The reason for the year-over-year dips, Miller said, has remained the same: Southern California housing inventory remains far overmatched by demand. But looked at with a longer view, L.A.’s market is still relatively active — the number of signed contracts last month was higher than the number two years ago, just before the pandemic took hold.

The strong economy of the past couple years — and historically low interest rates —accelerated demand for single-family homes, exacerbating the inventory mismatch to send prices soaring. Miller said he expects L.A.’s market, where supply is dramatically low, to remain tight even after the Federal Reserve begins implementing quarterly rate hikes, which it is widely expected to do this month.

“It takes the edge off,” Miller said of the expected hikes — but don’t expect a dramatic shift: “In Southern California, essentially, bidding wars are 40 to 60 percent of all sales. Is the market really slow if the bidding wars drop to 20 to 30 percent?”
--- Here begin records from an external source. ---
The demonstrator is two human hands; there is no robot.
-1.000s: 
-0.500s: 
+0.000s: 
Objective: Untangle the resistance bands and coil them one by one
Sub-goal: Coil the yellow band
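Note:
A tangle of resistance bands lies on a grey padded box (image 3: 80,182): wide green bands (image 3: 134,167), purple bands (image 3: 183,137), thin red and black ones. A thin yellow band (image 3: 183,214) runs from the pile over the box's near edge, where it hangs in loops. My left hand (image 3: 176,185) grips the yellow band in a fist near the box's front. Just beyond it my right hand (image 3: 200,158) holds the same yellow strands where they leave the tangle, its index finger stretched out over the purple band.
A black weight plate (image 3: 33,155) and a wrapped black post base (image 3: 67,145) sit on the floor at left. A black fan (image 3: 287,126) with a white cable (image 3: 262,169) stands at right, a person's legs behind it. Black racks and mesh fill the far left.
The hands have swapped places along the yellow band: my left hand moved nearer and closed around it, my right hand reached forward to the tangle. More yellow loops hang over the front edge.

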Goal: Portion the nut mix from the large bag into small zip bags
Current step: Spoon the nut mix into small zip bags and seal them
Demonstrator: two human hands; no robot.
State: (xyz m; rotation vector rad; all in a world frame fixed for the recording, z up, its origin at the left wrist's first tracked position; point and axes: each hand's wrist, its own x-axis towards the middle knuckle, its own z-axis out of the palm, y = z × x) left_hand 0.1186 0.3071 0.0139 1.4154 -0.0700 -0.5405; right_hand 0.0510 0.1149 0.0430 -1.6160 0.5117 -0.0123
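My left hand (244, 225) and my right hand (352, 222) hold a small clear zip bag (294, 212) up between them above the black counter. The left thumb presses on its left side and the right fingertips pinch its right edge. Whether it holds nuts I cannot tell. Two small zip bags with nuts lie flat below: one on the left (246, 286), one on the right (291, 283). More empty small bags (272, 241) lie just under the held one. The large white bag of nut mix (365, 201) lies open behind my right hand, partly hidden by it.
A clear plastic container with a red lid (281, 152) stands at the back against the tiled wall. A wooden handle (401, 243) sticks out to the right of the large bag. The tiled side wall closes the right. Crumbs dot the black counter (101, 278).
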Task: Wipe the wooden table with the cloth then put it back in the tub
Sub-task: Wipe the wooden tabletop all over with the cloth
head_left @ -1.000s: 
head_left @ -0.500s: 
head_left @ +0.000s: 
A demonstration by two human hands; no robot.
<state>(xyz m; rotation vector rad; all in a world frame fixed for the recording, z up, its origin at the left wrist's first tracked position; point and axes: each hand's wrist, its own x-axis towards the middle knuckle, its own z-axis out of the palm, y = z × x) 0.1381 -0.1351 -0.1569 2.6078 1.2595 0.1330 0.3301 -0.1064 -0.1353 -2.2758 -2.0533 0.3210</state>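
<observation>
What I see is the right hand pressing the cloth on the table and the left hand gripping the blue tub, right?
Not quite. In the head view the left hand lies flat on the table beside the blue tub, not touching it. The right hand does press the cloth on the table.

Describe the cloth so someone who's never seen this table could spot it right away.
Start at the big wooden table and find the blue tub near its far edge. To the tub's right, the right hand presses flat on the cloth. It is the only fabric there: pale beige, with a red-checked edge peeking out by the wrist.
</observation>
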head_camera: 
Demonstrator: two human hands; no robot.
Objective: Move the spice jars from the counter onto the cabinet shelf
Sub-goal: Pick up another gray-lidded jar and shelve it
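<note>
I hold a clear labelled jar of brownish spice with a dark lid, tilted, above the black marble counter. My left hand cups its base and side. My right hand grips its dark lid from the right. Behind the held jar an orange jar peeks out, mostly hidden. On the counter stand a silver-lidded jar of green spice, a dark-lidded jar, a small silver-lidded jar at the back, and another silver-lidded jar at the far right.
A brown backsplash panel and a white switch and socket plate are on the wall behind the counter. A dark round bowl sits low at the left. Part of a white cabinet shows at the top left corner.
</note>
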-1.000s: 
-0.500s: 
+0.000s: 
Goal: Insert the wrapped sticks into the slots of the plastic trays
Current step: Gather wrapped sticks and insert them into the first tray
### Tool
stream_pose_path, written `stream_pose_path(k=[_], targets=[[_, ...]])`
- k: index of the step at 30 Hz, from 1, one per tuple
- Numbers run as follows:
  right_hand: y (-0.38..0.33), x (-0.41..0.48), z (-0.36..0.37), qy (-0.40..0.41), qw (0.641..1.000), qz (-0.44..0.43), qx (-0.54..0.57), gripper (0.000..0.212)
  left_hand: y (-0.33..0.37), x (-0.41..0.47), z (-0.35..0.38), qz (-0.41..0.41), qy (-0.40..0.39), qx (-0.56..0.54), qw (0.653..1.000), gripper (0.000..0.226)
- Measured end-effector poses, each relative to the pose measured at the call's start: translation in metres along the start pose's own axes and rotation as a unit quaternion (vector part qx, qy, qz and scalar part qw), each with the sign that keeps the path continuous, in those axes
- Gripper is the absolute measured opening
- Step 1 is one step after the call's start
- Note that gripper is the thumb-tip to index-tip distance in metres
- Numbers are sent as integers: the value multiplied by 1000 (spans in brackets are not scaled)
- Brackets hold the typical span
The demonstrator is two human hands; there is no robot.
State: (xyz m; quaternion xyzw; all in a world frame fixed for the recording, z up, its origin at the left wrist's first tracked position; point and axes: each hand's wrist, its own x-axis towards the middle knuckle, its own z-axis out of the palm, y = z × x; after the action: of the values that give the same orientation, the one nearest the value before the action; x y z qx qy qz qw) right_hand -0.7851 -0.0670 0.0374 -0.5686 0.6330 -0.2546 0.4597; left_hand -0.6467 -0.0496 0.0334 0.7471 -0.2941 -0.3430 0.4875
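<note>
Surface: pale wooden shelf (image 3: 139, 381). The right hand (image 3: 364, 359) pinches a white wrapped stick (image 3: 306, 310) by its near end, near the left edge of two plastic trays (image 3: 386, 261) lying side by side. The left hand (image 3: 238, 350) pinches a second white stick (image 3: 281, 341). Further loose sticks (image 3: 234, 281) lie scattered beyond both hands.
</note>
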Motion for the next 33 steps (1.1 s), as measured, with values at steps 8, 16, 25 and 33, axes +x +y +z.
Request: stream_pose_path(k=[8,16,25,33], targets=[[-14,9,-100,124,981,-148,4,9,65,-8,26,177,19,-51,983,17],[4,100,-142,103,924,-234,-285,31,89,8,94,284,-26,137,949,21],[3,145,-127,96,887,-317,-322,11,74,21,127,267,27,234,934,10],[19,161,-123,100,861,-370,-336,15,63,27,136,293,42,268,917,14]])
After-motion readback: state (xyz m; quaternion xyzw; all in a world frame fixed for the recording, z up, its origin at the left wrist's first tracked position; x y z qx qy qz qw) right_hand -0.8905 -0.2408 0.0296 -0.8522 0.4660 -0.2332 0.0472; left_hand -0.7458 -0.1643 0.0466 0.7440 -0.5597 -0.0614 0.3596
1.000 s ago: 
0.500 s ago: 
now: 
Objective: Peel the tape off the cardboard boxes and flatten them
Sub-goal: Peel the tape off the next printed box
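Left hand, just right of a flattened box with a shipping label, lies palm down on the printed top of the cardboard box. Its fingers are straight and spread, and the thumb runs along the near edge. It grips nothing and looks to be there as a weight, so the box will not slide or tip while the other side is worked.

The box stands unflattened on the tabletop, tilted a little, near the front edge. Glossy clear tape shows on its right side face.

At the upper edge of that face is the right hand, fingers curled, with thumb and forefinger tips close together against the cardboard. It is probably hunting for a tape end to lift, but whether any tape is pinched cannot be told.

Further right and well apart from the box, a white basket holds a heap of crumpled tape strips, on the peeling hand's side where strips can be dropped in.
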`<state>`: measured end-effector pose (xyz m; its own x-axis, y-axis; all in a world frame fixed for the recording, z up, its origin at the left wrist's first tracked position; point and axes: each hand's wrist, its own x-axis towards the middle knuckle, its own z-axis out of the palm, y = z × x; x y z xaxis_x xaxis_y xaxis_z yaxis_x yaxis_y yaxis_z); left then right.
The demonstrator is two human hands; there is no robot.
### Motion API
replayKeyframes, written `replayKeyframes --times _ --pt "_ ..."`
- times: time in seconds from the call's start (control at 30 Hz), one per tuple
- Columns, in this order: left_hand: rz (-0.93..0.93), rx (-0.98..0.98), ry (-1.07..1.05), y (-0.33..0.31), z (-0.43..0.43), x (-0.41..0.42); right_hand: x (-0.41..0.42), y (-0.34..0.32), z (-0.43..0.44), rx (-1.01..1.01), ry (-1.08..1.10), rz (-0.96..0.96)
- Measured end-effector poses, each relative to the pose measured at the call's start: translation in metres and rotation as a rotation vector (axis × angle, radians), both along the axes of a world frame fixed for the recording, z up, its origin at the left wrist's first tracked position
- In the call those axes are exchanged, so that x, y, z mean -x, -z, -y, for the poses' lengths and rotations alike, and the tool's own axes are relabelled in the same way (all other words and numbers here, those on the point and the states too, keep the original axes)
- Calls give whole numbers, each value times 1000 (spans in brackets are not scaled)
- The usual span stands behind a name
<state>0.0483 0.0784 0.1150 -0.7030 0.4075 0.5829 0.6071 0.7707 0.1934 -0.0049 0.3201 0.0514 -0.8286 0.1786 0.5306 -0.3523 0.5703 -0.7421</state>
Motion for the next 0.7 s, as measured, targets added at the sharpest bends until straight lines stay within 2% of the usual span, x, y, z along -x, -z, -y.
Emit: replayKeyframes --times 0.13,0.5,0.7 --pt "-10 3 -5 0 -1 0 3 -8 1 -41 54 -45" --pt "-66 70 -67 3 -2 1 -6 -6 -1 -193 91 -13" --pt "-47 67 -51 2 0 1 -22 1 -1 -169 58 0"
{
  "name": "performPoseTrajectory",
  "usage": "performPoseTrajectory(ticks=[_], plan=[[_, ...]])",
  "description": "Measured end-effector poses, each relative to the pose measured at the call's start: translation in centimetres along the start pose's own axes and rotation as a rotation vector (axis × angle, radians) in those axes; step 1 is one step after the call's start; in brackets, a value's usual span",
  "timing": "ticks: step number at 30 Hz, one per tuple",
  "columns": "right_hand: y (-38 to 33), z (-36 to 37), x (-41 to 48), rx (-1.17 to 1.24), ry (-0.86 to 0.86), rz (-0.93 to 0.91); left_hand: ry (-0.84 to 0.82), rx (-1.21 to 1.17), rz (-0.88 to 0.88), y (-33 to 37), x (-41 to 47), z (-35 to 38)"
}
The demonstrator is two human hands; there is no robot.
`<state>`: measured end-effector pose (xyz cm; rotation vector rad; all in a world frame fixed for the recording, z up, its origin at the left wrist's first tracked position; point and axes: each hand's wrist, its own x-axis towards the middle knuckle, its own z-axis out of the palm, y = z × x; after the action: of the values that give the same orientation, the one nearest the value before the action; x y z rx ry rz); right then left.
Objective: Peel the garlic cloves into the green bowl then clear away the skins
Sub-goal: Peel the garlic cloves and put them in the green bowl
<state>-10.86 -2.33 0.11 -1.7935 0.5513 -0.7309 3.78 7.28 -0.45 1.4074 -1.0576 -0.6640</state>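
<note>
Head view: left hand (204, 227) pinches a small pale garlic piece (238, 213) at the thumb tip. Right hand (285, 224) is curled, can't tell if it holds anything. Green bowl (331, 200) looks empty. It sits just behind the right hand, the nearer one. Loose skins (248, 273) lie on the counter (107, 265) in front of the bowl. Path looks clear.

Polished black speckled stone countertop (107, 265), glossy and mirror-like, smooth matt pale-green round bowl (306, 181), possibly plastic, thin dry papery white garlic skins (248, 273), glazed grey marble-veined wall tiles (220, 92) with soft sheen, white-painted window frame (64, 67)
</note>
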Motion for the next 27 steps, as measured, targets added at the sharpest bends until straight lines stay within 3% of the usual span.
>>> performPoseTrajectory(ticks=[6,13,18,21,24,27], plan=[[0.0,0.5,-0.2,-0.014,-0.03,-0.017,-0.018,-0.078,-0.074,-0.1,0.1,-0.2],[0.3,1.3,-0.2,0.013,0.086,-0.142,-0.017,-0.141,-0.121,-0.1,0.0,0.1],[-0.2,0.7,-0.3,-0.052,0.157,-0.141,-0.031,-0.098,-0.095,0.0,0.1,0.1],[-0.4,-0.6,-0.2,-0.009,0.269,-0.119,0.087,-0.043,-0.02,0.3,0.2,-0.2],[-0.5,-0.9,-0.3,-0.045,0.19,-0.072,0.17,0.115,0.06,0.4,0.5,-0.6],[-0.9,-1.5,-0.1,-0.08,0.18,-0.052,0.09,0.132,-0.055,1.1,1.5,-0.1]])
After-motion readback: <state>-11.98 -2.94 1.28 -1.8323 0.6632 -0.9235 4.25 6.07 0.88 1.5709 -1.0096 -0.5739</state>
In the new report, L.A. County signed contracts on homes priced between $500,000 and $700,000 fell by nearly 35 percent; contracts on homes priced between $2 million and $5 million fell by 18 percent; and contracts on homes priced between $900,000 and $1 million increased by nine percent. New single family listings in L.A. County were virtually flat compared to a year earlier, while new condo listings were down by 28 percent. Year-over-year signed contracts on condos were also down.

Year-over-year signed contracts in Orange County, home to among the country’s hottest residential markets, fell by 27 percent, from 1,530 in February 2021 to 1,120 last month.